__Task description__
Please restate the data that follows word for word, with the pictures left out.

__Input data__

============

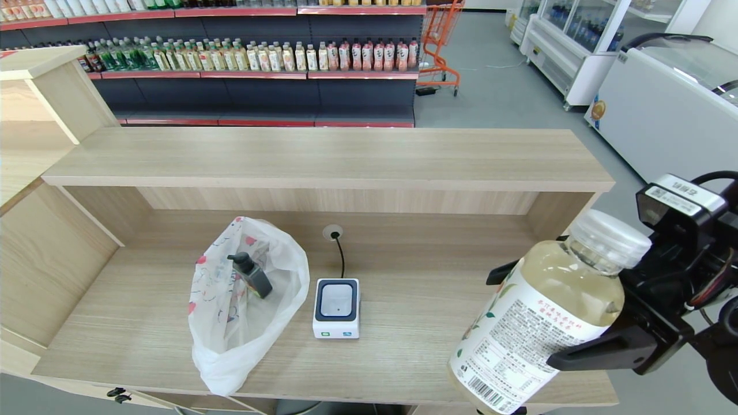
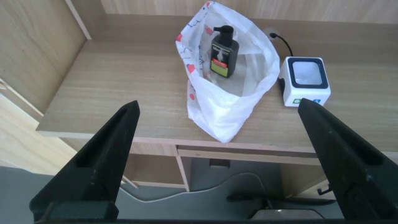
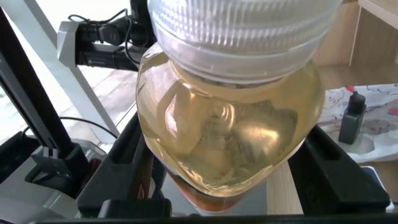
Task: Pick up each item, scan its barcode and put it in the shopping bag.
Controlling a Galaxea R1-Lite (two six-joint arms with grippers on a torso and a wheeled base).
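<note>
Plastic shopping bag [image 1: 230,346], dark pump bottle [image 1: 252,276] inside

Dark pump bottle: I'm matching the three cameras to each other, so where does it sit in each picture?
Head view: the dark pump bottle leans inside the shopping bag, left of the scanner.
Left wrist view: it stands in the bag's open mouth, with the scanner beside the bag.
Right wrist view: it is beyond the held drink bottle, against the bag.
Shared landmark: the shopping bag.
</note>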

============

__Exercise solution__
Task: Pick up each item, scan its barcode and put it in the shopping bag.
Controlling a Galaxea R1-Lite (two six-joint arms with grippers on a torso and a wheeled base).
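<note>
Plastic shopping bag [image 1: 230,346], dark pump bottle [image 1: 252,276] inside

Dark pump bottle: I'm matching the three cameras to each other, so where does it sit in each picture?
Head view: the dark pump bottle leans inside the shopping bag, left of the scanner.
Left wrist view: it stands in the bag's open mouth, with the scanner beside the bag.
Right wrist view: it is beyond the held drink bottle, against the bag.
Shared landmark: the shopping bag.
</note>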

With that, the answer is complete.